Khan Muhammad Umar, Sousani Maryam, Hirachan Niraj, Joseph Calvin, Ghahramani Maryam, Chetty Girija, Goecke Roland, Fernandez-Rojas Raul
Human-Centred Technology Research Centre, Faculty of Science and Technology, University of Canberra, Canberra, ACT 2617, Australia.
Sensors (Basel). 2024 Jan 11;24(2):0. doi: 10.3390/s24020458.
Assessing pain in non-verbal patients is challenging, often depending on clinical judgment which can be unreliable due to fluctuations in vital signs caused by underlying medical conditions. To date, there is a notable absence of objective diagnostic tests to aid healthcare practitioners in pain assessment, especially affecting critically-ill or advanced dementia patients. Neurophysiological information, i.e., functional near-infrared spectroscopy (fNIRS) or electroencephalogram (EEG), unveils the brain's active regions and patterns, revealing the neural mechanisms behind the experience and processing of pain.
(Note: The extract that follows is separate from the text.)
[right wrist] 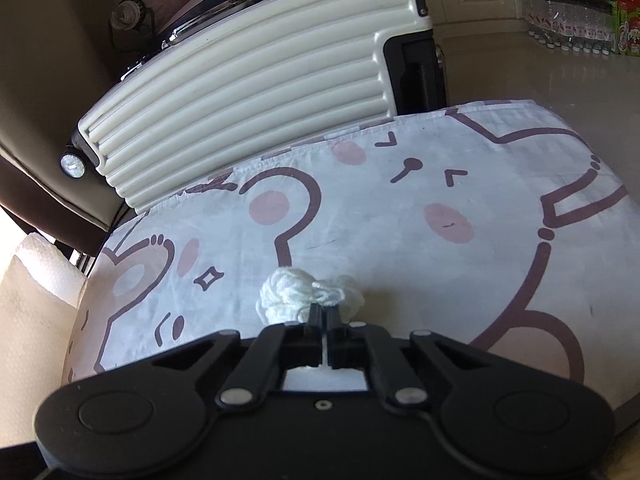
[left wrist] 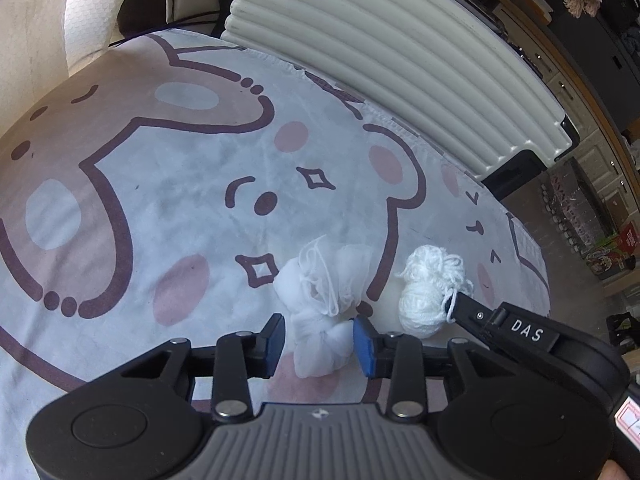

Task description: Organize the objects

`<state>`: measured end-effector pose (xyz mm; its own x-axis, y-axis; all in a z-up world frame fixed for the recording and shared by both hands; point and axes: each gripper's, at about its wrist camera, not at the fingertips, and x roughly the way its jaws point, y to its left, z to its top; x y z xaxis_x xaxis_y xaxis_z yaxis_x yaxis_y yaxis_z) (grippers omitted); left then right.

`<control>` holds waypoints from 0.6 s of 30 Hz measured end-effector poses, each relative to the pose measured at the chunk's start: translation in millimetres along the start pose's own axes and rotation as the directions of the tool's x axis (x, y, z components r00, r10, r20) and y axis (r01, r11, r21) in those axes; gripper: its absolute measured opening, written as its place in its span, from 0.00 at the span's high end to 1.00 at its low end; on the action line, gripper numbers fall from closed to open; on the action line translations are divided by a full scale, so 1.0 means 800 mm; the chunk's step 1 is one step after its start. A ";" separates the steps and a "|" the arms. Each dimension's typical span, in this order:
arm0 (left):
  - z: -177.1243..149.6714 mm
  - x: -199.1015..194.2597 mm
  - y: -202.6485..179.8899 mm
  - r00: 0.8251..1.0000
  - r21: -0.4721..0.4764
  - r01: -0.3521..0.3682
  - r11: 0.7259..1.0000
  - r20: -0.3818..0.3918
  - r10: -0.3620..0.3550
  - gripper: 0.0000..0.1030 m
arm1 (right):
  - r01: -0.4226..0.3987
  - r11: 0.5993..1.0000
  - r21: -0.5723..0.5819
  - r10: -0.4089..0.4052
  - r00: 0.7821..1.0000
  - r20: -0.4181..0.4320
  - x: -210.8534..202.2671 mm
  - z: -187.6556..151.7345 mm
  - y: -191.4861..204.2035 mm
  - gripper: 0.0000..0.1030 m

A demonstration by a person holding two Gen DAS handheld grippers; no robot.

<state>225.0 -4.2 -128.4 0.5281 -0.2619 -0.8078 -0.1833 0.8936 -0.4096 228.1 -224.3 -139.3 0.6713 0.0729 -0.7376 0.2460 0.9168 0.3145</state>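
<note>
A white mesh bundle (left wrist: 324,276) lies on the bear-print cloth (left wrist: 180,200). My left gripper (left wrist: 320,342) stands open around the bundle's near end, with a gap at the left blue pad (left wrist: 276,340); the right pad sits at the bundle's edge. Just to the right lies a white yarn ball (left wrist: 424,296), and my right gripper (left wrist: 450,302) comes in from the right, shut on a loose loop of it. In the right wrist view the right gripper (right wrist: 324,314) has its fingers together on yarn strands of the white yarn ball (right wrist: 304,292), which rests on the cloth (right wrist: 400,240).
A cream ribbed suitcase (left wrist: 380,60) (right wrist: 248,112) lies along the far edge of the cloth. A paper towel roll (left wrist: 92,4) (right wrist: 32,280) stands at the left. Boxes and packed bottles (right wrist: 568,20) sit on the floor at the far right.
</note>
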 end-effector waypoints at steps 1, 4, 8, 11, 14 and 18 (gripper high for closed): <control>0.000 0.001 0.000 1.000 -0.009 0.005 1.000 0.008 -0.005 0.62 | 0.000 1.000 -0.001 0.000 1.000 -0.002 -0.001 0.000 -0.001 0.98; 0.002 0.003 0.000 0.999 -0.028 0.013 1.000 0.031 -0.012 0.62 | 0.000 1.000 -0.002 0.000 1.000 -0.012 -0.002 0.001 -0.003 0.98; 0.002 0.010 -0.001 0.999 -0.038 0.023 0.999 0.034 -0.022 0.64 | 0.010 1.000 -0.023 -0.011 1.000 -0.024 0.000 0.000 -0.004 0.98; 0.002 0.017 -0.002 0.999 -0.027 0.003 1.000 0.035 -0.002 0.64 | 0.008 1.000 -0.020 -0.008 1.000 -0.025 0.000 0.001 -0.007 0.98; 0.002 0.023 -0.001 1.000 -0.027 -0.001 1.000 0.028 0.002 0.64 | -0.001 1.000 -0.014 0.000 1.000 -0.019 -0.001 0.004 -0.008 0.97; 0.000 0.028 -0.002 1.000 -0.014 -0.008 1.000 0.019 0.008 0.62 | -0.021 1.000 -0.015 0.020 1.000 -0.011 -0.001 0.004 -0.006 0.84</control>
<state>237.2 -11.7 -146.1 0.5426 -0.2472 -0.8028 -0.1990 0.8907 -0.4088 228.6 -230.1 -138.9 0.6688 0.0957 -0.7373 0.2218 0.9208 0.3208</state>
This study focuses on assessing pain via the analysis of fNIRS signals combined with machine learning, utilising multiple fNIRS measures including oxygenated haemoglobin (ΔHBO2) and deoxygenated haemoglobin (ΔHHB). Initially, a channel selection process filters out highly contaminated channels with high-frequency and high-amplitude artifacts from the 24-channel fNIRS data. The remaining channels are then preprocessed by applying a low-pass filter and common average referencing to remove cardio-respiratory artifacts and common gain noise, respectively. Subsequently, the preprocessed channels are averaged to create a single time series vector for both ΔHBO2 and ΔHHB measures. From each measure, ten statistical features are extracted and fusion occurs at the feature level, resulting in a fused feature vector. The most relevant features, selected using the Minimum Redundancy Maximum Relevance method, are passed to a Support Vector Machines classifier. Using leave-one-subject-out cross validation, the system achieved an accuracy of 68.51%±9.02% in a multi-class task (No Pain, Low Pain, and High Pain) using a fusion of ΔHBO2 and ΔHHB. These two measures collectively demonstrated superior performance compared to when they were used independently. This study contributes to the pursuit of an objective pain assessment and proposes a potential biomarker for human pain using fNIRS.
评估无语言表达能力患者的疼痛具有挑战性,通常依赖于临床判断,而由于潜在疾病导致生命体征波动,这种判断可能不可靠。迄今为止,明显缺乏客观的诊断测试来帮助医疗从业者进行疼痛评估,这尤其影响到重症或晚期痴呆患者。神经生理信息,即功能近红外光谱(fNIRS)或脑电图(EEG),揭示了大脑的活跃区域和模式,揭示了疼痛体验和处理背后的神经机制。本研究聚焦于通过结合机器学习分析fNIRS信号来评估疼痛,利用包括氧合血红蛋白(ΔHBO2)和脱氧血红蛋白(ΔHHB)在内的多种fNIRS测量方法。首先,通道选择过程从24通道fNIRS数据中滤除具有高频和高振幅伪迹的高度污染通道。然后,对其余通道应用低通滤波器和公共平均参考进行预处理,分别去除心肺伪迹和公共增益噪声。随后,对预处理后的通道进行平均,为ΔHBO2和ΔHHB测量创建单个时间序列向量。从每个测量中提取十个统计特征,并在特征级别进行融合,得到融合特征向量。使用最小冗余最大相关性方法选择的最相关特征被传递给支持向量机分类器。使用留一法交叉验证,该系统在使用ΔHBO2和ΔHHB融合的多类任务(无疼痛、轻度疼痛和重度疼痛)中实现了68.51%±9.02%的准确率。与单独使用这两种测量方法相比,这两种测量方法共同表现出更好的性能。本研究有助于追求客观的疼痛评估,并提出了一种使用fNIRS的人类疼痛潜在生物标志物。